### What the task requires
Give back the lines below verbatim, omitting all pictures.

======== Source data

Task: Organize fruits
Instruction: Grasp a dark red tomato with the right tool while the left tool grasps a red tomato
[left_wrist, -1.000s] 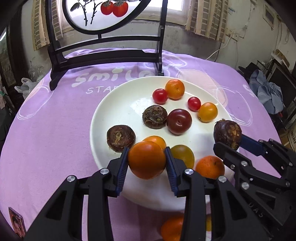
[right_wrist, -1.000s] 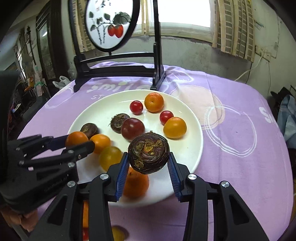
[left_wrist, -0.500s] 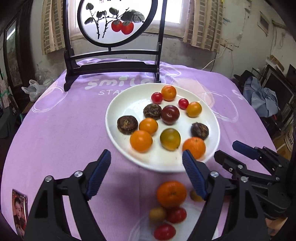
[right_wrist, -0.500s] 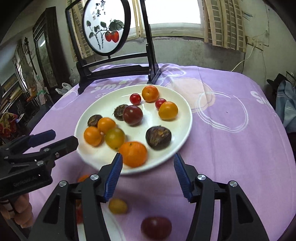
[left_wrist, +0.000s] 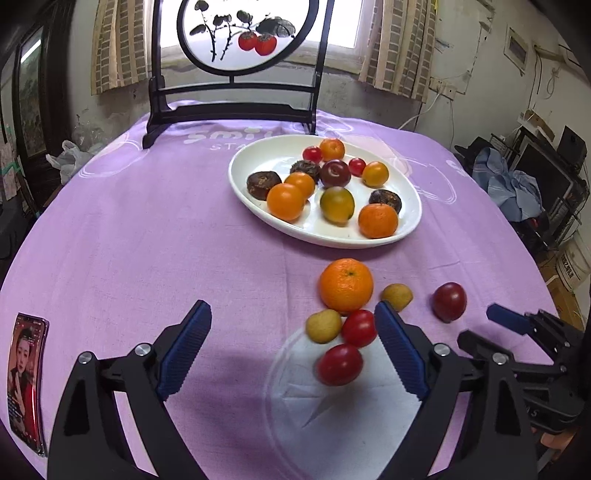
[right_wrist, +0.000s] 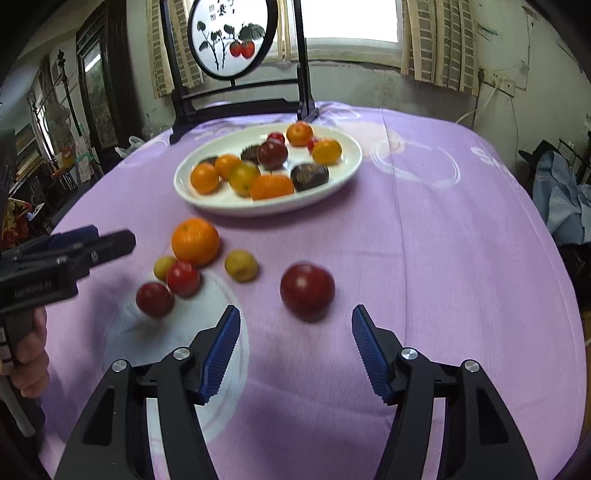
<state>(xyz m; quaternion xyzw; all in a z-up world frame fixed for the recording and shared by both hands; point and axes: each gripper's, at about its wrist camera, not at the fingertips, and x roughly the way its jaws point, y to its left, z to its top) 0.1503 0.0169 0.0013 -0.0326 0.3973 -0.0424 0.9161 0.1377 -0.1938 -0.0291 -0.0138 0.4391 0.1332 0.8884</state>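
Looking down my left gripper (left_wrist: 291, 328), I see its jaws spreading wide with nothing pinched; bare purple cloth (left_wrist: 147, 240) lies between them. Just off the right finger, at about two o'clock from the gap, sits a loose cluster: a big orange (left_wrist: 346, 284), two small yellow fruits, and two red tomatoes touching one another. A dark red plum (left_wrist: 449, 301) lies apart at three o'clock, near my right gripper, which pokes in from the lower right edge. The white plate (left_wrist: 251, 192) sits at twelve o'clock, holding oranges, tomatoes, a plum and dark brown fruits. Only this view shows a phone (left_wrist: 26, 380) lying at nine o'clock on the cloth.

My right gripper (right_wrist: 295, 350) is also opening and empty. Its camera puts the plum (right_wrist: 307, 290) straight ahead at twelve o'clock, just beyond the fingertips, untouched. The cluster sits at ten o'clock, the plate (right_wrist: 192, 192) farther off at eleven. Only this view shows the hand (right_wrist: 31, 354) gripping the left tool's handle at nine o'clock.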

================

### Your response
Task: Organize fruits
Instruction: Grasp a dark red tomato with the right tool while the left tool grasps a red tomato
[left_wrist, -1.000s] 
[right_wrist, -1.000s] 
[left_wrist, -0.500s] 
[right_wrist, -0.500s] 
[left_wrist, +0.000s] 
[right_wrist, +0.000s] 
<state>(xyz m; quaternion xyzw; all in a z-up world frame fixed for the recording and shared by both hands; point and axes: each gripper's, at about its wrist camera, not at the fingertips, and x roughly the way its jaws point, y to its left, z to its top) 0.1503 0.0169 0.0013 -0.0326 0.3973 -0.0424 0.9161 0.1377 -0.1938 -0.0291 -0.0138 0.4391 0.1332 0.8884</state>
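Looking down my left gripper (left_wrist: 291, 328), I see its jaws spreading wide with nothing pinched; bare purple cloth (left_wrist: 147, 240) lies between them. Just off the right finger, at about two o'clock from the gap, sits a loose cluster: a big orange (left_wrist: 346, 284), two small yellow fruits, and two red tomatoes touching one another. A dark red plum (left_wrist: 449, 301) lies apart at three o'clock, near my right gripper, which pokes in from the lower right edge. The white plate (left_wrist: 251, 192) sits at twelve o'clock, holding oranges, tomatoes, a plum and dark brown fruits. Only this view shows a phone (left_wrist: 26, 380) lying at nine o'clock on the cloth.

My right gripper (right_wrist: 295, 350) is also opening and empty. Its camera puts the plum (right_wrist: 307, 290) straight ahead at twelve o'clock, just beyond the fingertips, untouched. The cluster sits at ten o'clock, the plate (right_wrist: 192, 192) farther off at eleven. Only this view shows the hand (right_wrist: 31, 354) gripping the left tool's handle at nine o'clock.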

Reply complete, and nothing else is required.